Numan's image for the Warriors album, singles, and live tour (consisting of a black leather costume with weapon accessories, set against a post-apocalyptic backdrop) was influenced by the film Mad Max 2 (1981). Many parts of the costume came from a sex shop in Soho, London. Numan later regretted the image, partly because Warriors was widely perceived and misunderstood as a science fiction album. Numan explained that the songs were largely autobiographical and introspective, dealing with inner feelings and career worries. The idea for the image was to represent him as a lonely warrior fighting for his survival.

== Critical reception ==
The album received a mixed reception by contemporary critics. Several critics questioned or mocked Numan's visual image that came with the music. NMEs Chris Bohn wrote that "As the Road Warrior he isn't anywhere near so interesting as his earliest incarnation as a paranoid worrier", but added that Numan "has always been a seasoned scavenger, so one shouldn't deny that Warriors is the most negatively attractive electronic pop muzak since Eno's influential Another Green World.”

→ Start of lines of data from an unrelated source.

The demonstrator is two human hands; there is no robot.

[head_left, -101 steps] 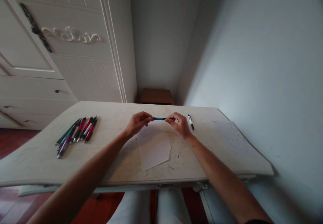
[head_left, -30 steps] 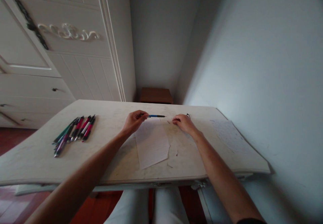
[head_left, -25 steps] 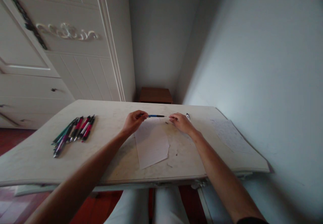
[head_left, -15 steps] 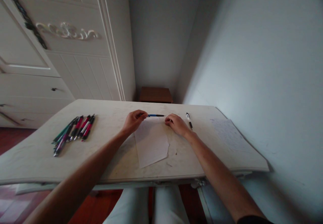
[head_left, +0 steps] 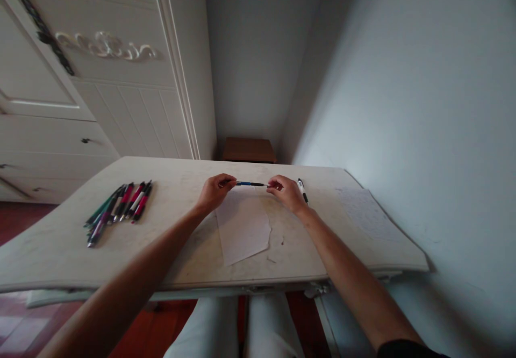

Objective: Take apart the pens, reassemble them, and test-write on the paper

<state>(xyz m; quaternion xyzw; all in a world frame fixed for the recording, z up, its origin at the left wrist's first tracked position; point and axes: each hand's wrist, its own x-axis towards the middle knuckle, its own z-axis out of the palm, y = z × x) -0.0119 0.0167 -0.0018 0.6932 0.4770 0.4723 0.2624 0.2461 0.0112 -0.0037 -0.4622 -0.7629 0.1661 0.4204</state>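
Note:
A blue pen (head_left: 245,183) with a dark grip lies level between my hands, above the far end of a blank white sheet of paper (head_left: 244,229). My left hand (head_left: 217,190) is closed around its back end. The thumb and fingers of my right hand (head_left: 284,191) are pinched at the pen's tip; the exact contact is too small to make out. Just beyond my right hand, a white and black pen (head_left: 302,190) rests on the table.
A white table (head_left: 181,272) bears several pens (head_left: 137,202) in pink, black, green and purple at the left. A sheet with writing (head_left: 366,213) lies at the right by the wall (head_left: 423,105). A white cabinet (head_left: 121,94) and a brown wooden piece (head_left: 250,150) stand behind.
My right hand has turned slightly and its fingers have closed at the pen's tip. The left hand keeps its hold on the pen.

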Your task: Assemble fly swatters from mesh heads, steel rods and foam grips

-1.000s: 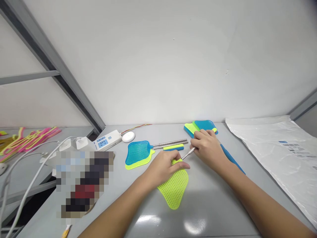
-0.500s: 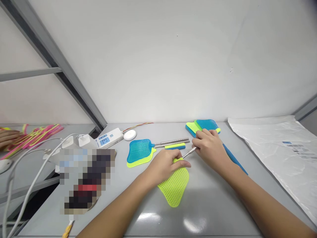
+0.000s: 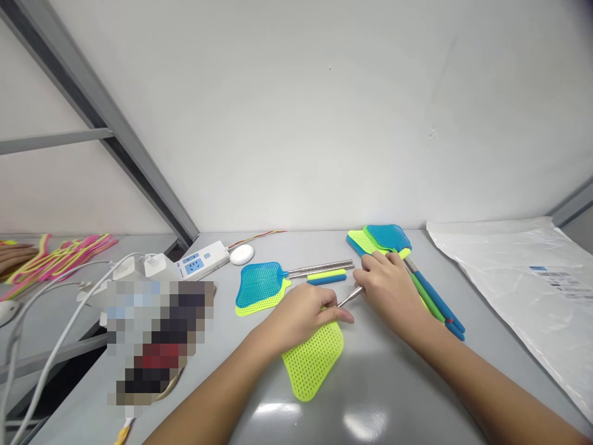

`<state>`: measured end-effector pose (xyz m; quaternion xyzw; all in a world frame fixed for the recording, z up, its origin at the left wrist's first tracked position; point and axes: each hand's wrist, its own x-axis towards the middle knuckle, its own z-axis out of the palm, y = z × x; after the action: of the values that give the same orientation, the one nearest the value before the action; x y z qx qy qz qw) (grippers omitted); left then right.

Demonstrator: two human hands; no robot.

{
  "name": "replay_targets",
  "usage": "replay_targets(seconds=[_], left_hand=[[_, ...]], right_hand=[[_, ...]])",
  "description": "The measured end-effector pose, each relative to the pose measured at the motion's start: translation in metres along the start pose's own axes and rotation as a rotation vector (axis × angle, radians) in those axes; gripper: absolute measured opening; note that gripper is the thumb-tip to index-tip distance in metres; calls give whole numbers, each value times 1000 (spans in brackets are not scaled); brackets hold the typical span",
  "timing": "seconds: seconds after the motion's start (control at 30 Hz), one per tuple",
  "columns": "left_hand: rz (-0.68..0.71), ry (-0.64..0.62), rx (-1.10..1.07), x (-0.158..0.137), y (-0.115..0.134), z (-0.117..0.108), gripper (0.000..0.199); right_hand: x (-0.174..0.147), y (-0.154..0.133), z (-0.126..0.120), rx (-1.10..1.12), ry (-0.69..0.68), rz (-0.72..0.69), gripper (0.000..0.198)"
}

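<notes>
Gray tabletop [image 3: 398,402] is spreading beneath a lime swatter [image 3: 315,364] right of the power strip [image 3: 201,262]; the left hand [image 3: 308,312] is clamping fingers on its mesh end, the right hand [image 3: 386,284] on its shaft [image 3: 351,298]; keeping both aligned should prevent bending.

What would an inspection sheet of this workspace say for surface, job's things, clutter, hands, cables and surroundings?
Surface: grey table, glossy, showing light reflections.
Job's things: lime swatter between the hands; blue swatter overlapping another lime one to the left; stacked swatters at back right.
Clutter: white bag at right; white disc and pixelated item at left.
Hands: left hand grips the lime swatter's neck; right hand grips its rod.
Cables: white plugs and cables beside the power strip; thin coloured wires behind it.
Surroundings: white wall, metal frame; another person's hand by pink-yellow straps.
</notes>
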<state>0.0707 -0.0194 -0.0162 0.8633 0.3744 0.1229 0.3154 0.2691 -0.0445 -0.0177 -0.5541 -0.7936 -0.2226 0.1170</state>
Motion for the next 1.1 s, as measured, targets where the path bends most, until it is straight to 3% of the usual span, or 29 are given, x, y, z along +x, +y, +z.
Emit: replay_targets(seconds=[0.27, 0.37, 0.57, 0.87, 1.1], left_hand=[[-47, 172, 19, 2, 1, -4, 37], [-57, 156, 86, 2, -3, -6, 34], [-46, 110, 191, 0, -9, -10, 35], [-57, 142, 283, -5, -4, -20, 36], [-41, 183, 552, -2, -5, -15, 39]], right_hand=[[-3, -9, 1, 17, -45, 34, 18], [-4, -9, 1, 115, -57, -15, 16], [-2, -2, -1, 399, -83, -170, 31], [-2, -17, -9, 253, 117, -148, 33], [-3, -19, -5, 275, 86, -127, 36]])
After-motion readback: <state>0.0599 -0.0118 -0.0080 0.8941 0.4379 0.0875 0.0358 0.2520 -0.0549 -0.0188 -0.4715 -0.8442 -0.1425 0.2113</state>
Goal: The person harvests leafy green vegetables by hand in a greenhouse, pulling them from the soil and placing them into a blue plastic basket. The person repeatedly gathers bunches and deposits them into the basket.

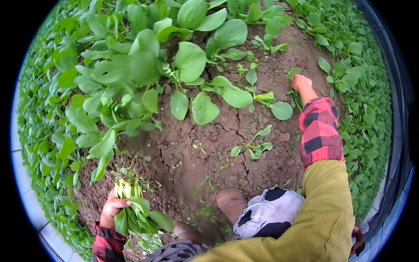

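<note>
My left hand (113, 209) grips a bunch of leafy greens (136, 213) that look like bok choy, low on the left. Their pale stem ends (126, 189) point away from me and the leaves hang back towards my body. My right arm reaches far out to the right, where my right hand (301, 83) is closed over the soil on a small leafy green (294, 72). A leaf sticks out above the fist and others show below it; the fingers are mostly hidden. Left of this hand lies a cut green with pale stems (264, 97).
Cracked brown soil (209, 144) spreads before me, with loose leaves (255, 149) on it. Larger leafy plants (144, 65) grow ahead and left. Dense low greens (363, 111) line the right side. My brown boot (230, 203) and patterned trouser knee (271, 209) are close below.
</note>
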`<state>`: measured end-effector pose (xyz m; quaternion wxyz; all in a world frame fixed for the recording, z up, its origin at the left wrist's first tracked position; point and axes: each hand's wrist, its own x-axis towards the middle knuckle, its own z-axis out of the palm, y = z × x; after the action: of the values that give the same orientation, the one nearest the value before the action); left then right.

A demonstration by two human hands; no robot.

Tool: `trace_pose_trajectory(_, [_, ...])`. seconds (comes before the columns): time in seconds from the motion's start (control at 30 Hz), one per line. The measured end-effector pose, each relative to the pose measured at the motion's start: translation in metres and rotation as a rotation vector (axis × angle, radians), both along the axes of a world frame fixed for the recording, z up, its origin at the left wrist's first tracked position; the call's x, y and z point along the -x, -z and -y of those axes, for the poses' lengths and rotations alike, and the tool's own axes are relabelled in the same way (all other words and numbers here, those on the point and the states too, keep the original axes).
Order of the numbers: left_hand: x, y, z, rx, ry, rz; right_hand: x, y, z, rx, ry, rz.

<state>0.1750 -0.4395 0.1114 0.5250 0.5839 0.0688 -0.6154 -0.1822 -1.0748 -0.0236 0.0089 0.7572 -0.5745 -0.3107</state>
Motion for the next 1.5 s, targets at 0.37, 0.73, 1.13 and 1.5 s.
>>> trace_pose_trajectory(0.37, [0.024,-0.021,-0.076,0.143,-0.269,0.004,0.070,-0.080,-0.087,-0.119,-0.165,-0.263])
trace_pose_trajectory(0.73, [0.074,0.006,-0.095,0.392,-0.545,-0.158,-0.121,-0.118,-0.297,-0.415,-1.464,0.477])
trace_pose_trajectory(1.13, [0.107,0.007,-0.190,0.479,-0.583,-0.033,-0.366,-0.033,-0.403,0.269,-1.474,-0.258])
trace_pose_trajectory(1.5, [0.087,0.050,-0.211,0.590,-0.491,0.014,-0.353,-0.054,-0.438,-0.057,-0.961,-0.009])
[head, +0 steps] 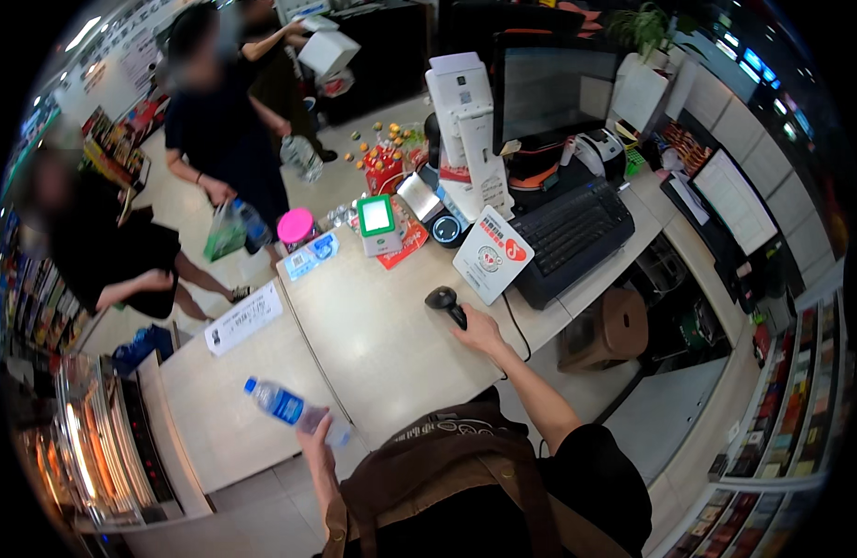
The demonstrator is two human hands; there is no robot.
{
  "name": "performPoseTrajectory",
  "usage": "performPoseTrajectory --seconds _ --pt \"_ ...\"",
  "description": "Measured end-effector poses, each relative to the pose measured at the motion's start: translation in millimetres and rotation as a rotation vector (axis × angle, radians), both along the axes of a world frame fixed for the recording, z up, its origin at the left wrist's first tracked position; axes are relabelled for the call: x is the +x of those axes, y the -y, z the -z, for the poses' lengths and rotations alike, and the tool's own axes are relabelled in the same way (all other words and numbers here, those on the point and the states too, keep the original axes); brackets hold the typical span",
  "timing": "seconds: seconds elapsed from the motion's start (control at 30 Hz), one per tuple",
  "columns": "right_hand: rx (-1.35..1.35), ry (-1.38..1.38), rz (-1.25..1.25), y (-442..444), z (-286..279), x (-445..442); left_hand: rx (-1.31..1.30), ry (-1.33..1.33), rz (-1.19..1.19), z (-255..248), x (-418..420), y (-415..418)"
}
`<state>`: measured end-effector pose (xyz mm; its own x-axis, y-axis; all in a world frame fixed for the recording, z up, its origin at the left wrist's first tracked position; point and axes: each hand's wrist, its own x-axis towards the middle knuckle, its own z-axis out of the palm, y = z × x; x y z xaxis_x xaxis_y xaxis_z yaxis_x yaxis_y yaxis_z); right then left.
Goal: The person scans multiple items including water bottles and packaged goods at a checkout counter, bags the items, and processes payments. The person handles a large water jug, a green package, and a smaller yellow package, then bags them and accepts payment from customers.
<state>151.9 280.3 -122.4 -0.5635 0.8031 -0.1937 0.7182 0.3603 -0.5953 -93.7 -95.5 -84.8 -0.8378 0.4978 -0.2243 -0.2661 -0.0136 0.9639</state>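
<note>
My left hand (318,439) grips the lower part of a clear plastic water bottle (286,404) with a blue cap and blue label, tilted above the near left part of the counter (400,342). In my right hand (481,328) is the handle of a black handheld barcode scanner (444,300), its head pointing to the left over the counter. A white card stand with print (493,255) stands just beyond my right hand, beside a black keyboard (571,234). A green and white payment box (378,224) sits at the counter's far side.
A monitor (554,91), a white payment terminal (470,125) and a pink-lidded jar (297,227) stand at the back. Several people are beyond the counter, one carrying bags and bottles (301,159). A heated roller cabinet (100,439) is at left, a brown stool (603,328) below right.
</note>
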Motion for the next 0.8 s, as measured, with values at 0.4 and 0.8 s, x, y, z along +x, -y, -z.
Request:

Melody Makers Helen Fitzgerald found that "Warriors suffers from Numan's critical identity crisis". "Gary has sunk further into his make-believe world of ominous fantasy where sci-fi escapism can bolster insecurity and Gary can sink grate-fully into his comic strip character and remain forever the hero.” Fitzgerald positively noted "The Iceman Comes" as the album's highlight: "A gradual and brooding example of slow-tempo funk, its chilling basslines weave a compulsive spell and just for one moment Gary lets spontaneity override his obsessive need to control, allowing the vocal to ride with the music instead of dominating it."

While the album received negative reviews by Sounds' Dave McCullough and Smash Hits' Tim de Lisle, Record Mirrors Jim Reid positively concluded: “Warriors is about the most bearable Numan record I've heard. It's well played, sweetly produced and at times Dick Morrissey's sax is quite lovely.”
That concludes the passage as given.